The joinpoint regression model (JRM) is used to describe trend changes in many applications and relies on the detection of joinpoints (changepoints). However, the existing joinpoint detection methods, namely, the grid search (GS)-based methods, are computationally demanding, and hence, the maximum number of computable joinpoints is limited. Herein, we developed a genetic algorithm-based joinpoint (GAJP) model in which an explicitly decoupled computing procedure for optimization and regression is used to embed a binary genetic algorithm into the JRM for optimal joinpoint detection. The combinations of joinpoints were represented as binary chromosomes, and genetic operations were performed to determine the optimum solution by minimizing the fitness function, the Bayesian information criterion (BIC) and BIC . The accuracy and computational performance of the GAJP model were evaluated via intensive simulation studies and compared with those of the GS-based methods using BIC, BIC , and permutation test. The proposed method showed an outstanding computational efficiency in detecting multiple joinpoints. Finally, the suitability of the GAJP model for the analysis of cancer incidence trends was demonstrated by applying this model to data on the incidence of colorectal cancer in the United States from 1975 to 2016 from the National Cancer Institute's Surveillance, Epidemiology, and End Results program.

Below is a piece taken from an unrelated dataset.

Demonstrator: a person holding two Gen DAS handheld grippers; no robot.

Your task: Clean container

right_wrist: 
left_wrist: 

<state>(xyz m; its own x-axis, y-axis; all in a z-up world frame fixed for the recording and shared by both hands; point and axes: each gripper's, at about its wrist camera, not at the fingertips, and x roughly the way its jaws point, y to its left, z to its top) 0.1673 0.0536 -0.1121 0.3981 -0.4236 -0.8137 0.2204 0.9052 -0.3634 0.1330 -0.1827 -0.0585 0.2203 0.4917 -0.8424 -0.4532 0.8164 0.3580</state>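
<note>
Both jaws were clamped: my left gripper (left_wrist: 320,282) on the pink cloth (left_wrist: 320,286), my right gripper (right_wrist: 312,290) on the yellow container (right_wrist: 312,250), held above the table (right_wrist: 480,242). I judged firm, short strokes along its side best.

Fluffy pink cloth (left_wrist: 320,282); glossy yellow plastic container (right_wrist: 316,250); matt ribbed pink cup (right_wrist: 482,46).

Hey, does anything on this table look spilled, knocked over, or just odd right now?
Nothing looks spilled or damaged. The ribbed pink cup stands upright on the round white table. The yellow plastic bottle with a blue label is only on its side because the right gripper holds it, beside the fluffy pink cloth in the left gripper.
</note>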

Thus, the GAJP model was concluded to be practically feasible to detect multiple joinpoints up to the number of grids without requirement to preassign the number of joinpoints and be easily extendable to cancer trend analysis utilizing large datasets.

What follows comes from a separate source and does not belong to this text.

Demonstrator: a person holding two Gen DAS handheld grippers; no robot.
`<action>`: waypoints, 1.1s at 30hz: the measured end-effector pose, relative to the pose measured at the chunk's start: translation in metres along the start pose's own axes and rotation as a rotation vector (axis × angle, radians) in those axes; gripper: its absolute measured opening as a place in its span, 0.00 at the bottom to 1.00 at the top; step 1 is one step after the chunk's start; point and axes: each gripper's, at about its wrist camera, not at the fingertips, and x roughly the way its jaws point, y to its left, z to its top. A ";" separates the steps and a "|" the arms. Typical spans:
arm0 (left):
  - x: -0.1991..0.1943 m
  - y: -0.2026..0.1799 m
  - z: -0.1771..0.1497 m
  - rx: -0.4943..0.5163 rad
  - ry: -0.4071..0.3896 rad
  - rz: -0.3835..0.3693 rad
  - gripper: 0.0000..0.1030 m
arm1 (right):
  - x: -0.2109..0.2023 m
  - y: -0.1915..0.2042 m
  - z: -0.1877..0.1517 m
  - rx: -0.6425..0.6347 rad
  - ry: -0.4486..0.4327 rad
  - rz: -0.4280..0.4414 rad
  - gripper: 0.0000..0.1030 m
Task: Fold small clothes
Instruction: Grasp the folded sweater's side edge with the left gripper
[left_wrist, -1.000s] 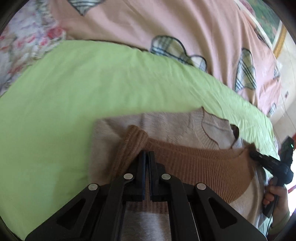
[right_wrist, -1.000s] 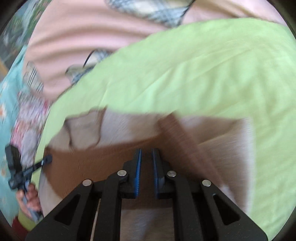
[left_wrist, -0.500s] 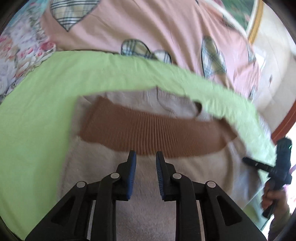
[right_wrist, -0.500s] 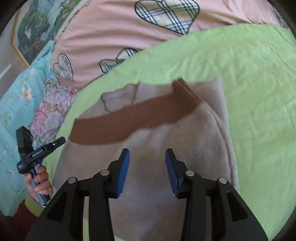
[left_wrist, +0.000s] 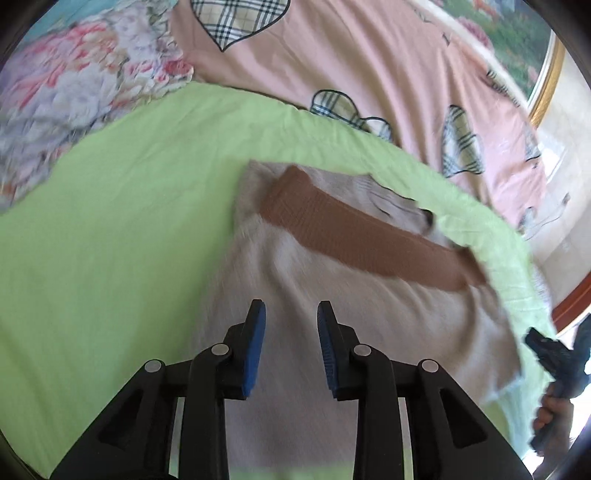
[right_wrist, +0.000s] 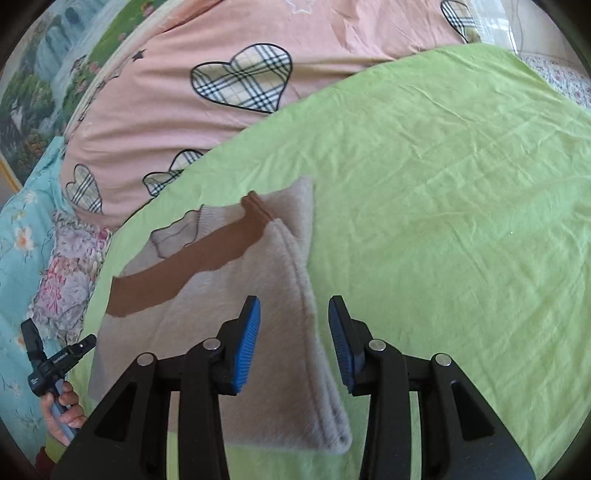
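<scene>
A beige knit sweater (left_wrist: 351, 325) lies folded on the green sheet (left_wrist: 110, 229), its brown ribbed hem (left_wrist: 354, 236) laid across just below the collar. My left gripper (left_wrist: 290, 306) hovers over the near left part of the sweater; its jaws are opening and nothing is between the pads. In the right wrist view the same sweater (right_wrist: 229, 306) shows its brown hem (right_wrist: 177, 269) and its folded right edge. That edge runs beneath my right gripper (right_wrist: 294, 302), which is open and grips nothing. Each view shows the other gripper at its edge, held by a hand (right_wrist: 62, 406).
A pink duvet with plaid hearts (right_wrist: 177, 110) lies bunched beyond the green sheet (right_wrist: 443, 221). Floral bedding (left_wrist: 74, 96) sits at the far left, and a framed landscape picture (right_wrist: 33, 96) hangs behind. Bare sheet stretches wide to the sweater's right.
Both grippers let go of the brown hem, opened and drew back toward the near edge. The hem now lies flat across the sweater near the collar.
</scene>
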 end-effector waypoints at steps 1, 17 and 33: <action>-0.006 0.000 -0.006 -0.005 0.003 -0.006 0.29 | -0.003 0.003 -0.003 -0.005 0.004 0.014 0.39; -0.027 0.020 -0.095 -0.235 0.084 -0.118 0.52 | -0.009 0.055 -0.079 -0.055 0.104 0.115 0.47; 0.015 0.031 -0.050 -0.343 -0.014 -0.100 0.53 | -0.004 0.066 -0.082 -0.082 0.113 0.126 0.50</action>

连接点回归模型(JRM)在许多应用中用于描述趋势变化,且依赖于连接点(变化点)的检测。然而,现有的连接点检测方法,即基于网格搜索(GS)的方法,计算量很大,因此,可计算的连接点的最大数量受到限制。在此,我们开发了一种基于遗传算法的连接点(GAJP)模型,其中使用了一种明确解耦的优化和回归计算程序,将二元遗传算法嵌入到JRM中以进行最优连接点检测。连接点的组合被表示为二元染色体,并通过执行遗传操作,通过最小化适应度函数、贝叶斯信息准则(BIC)和BIC来确定最优解。通过大量的模拟研究评估了GAJP模型的准确性和计算性能,并使用BIC、BIC和置换检验将其与基于GS的方法进行了比较。所提出的方法在检测多个连接点方面表现出出色的计算效率。最后,通过将该模型应用于美国国立癌症研究所监测、流行病学和最终结果计划中1975年至2016年结直肠癌发病率数据,证明了GAJP模型在分析癌症发病率趋势方面的适用性。因此,可以得出结论,GAJP模型在不预先指定连接点数量的情况下,检测多达网格数量的多个连接点在实际中是可行的,并且易于扩展到利用大型数据集的癌症趋势分析。